DIRECTIONS
Which lines of the data below contain "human"? Please show them all.

RECORD EXCERPTS
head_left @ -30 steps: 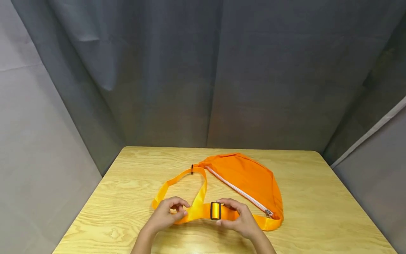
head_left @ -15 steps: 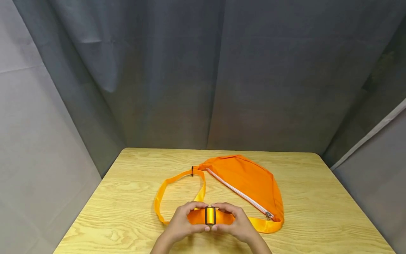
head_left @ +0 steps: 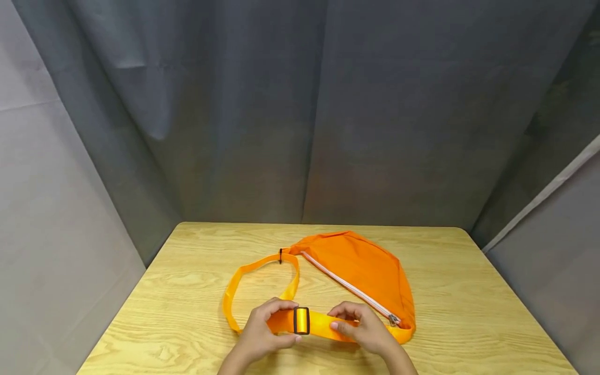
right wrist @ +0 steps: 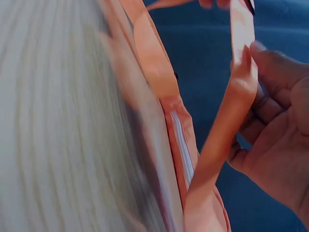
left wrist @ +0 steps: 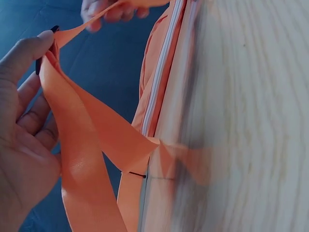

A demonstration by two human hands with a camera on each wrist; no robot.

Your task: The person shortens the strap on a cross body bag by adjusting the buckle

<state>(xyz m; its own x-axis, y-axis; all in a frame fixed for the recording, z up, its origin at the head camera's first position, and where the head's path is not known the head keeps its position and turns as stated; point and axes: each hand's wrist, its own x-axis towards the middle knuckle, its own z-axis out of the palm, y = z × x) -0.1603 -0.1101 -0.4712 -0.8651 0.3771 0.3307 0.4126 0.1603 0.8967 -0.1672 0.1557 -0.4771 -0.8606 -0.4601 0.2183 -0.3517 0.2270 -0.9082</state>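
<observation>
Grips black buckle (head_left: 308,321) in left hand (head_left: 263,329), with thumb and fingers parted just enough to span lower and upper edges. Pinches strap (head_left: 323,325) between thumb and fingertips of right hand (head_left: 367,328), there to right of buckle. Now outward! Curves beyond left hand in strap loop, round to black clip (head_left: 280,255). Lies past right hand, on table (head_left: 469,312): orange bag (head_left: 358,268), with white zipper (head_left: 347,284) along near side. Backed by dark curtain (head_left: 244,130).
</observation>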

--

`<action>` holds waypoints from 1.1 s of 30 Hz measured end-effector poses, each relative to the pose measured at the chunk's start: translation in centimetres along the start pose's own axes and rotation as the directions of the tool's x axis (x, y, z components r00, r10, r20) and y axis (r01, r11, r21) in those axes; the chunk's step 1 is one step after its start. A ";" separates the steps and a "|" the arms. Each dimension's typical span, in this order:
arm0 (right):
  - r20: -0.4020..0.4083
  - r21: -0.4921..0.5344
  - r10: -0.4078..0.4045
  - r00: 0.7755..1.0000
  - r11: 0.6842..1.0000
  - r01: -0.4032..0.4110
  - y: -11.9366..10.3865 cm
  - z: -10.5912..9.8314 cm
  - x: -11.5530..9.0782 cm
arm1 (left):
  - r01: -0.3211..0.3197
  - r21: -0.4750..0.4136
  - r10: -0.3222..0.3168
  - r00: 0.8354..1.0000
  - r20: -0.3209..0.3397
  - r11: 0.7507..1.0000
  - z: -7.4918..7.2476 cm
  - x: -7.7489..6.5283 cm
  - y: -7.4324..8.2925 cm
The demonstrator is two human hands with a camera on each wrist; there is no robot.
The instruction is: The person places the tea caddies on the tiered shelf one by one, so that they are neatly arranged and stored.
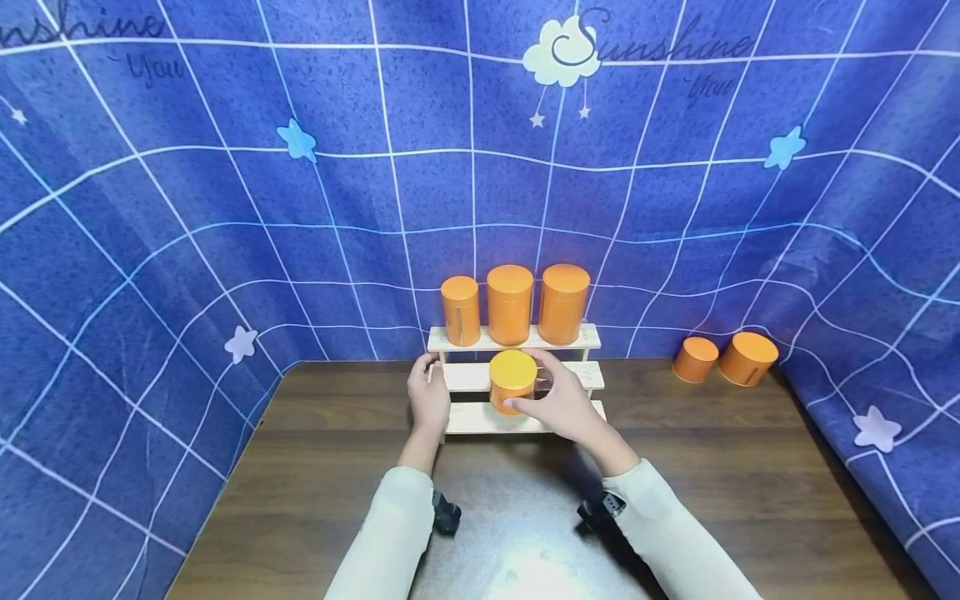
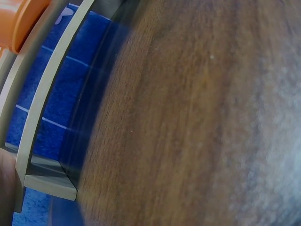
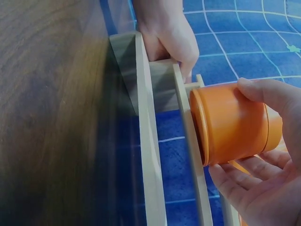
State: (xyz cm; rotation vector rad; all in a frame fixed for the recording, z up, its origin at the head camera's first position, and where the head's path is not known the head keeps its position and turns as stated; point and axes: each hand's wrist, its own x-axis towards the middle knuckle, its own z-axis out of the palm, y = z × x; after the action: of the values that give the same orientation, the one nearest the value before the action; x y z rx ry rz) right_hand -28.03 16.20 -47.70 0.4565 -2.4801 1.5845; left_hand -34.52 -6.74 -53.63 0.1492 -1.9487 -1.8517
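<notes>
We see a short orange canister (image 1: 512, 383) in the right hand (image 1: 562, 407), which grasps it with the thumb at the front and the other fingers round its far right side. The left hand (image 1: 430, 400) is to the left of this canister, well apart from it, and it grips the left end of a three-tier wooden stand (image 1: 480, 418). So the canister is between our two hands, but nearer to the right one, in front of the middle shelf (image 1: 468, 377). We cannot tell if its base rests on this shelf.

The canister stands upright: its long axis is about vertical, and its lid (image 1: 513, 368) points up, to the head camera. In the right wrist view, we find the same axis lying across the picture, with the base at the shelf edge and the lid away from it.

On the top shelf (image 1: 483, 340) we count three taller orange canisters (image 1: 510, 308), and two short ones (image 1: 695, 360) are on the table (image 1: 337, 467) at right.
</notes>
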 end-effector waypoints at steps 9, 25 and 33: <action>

SOLUTION TO THIS TASK
A demonstration by two human hands with a camera on each wrist; no robot.
The demonstrator is two human hands with a camera on each wrist; there is no robot.

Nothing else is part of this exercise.